Incidences of cancer are increasing, and the local governing bodies are taking required initiatives to handle the problem, by development of new healing and preventive gene therapeutics.
According to the World Bank, more than 2,300 clinical trials on gene therapy were carried out in 2017. This led to attainment of higher information about the potential applications and working of gene therapies. Besides, gene therapy is becoming a significant sector in bioscience industry research and can be produced on a commercial-scale, which is projected to further expand its application range. Yescarta - axicabtagene ciloleucel are the most recently approved gene therapeutics available in the global market that treats large B-cell lymphoma.
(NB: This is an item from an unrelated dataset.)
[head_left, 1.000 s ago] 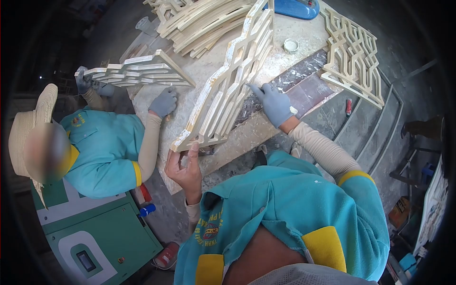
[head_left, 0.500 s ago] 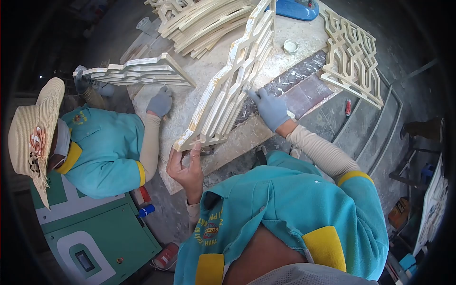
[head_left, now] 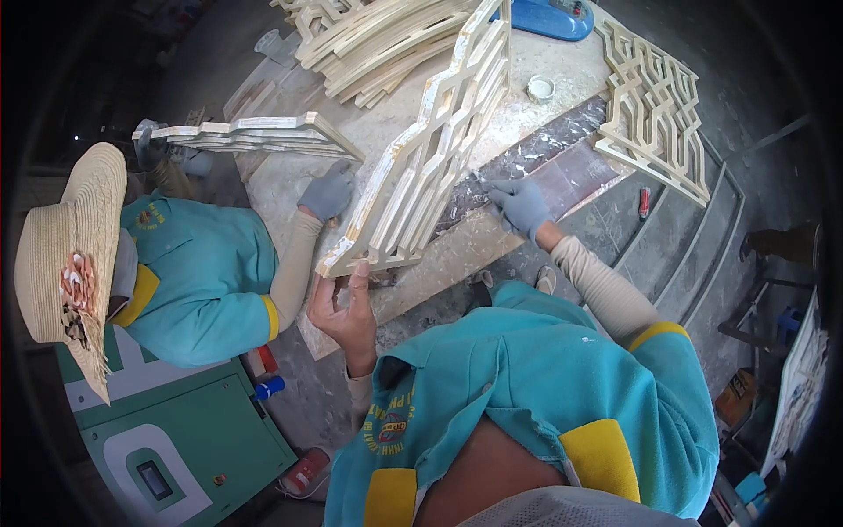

The global gene therapy market is estimated to grow on the back of rising healthcare expenditure with increasing demand for efficient disease treating practices coupled with growing technological developments and discoveries. The World Bank reported a rise in the global current health expenditure (% GDP) from 9.453% in 2011 to 10.023% in 2016.
Increasing incidences of chronic oncogenic diseases such as cancer with an estimated new cases of 18.1 million in 2018 as per the International Agency for Research on Cancer (IARC), is anticipated to display a rapid growth in application of gene therapy technologies in the upcoming years. Additionally, increasing application of gene therapy products for the treatment of various cardiovascular and blood disorders is also expected to back the rampant growth in the upcoming years.
Moreover, government initiatives to eliminate chronic diseases is anticipated to aid the growth in upcoming years. For instance, the World Health Organization (WHO) launched an initiative to eliminate hepatitis completely by 2023. Furthermore, experiments concerning gene therapy technologies in order to explore the benefits for various medical applications is another factor expected to propel the market growth.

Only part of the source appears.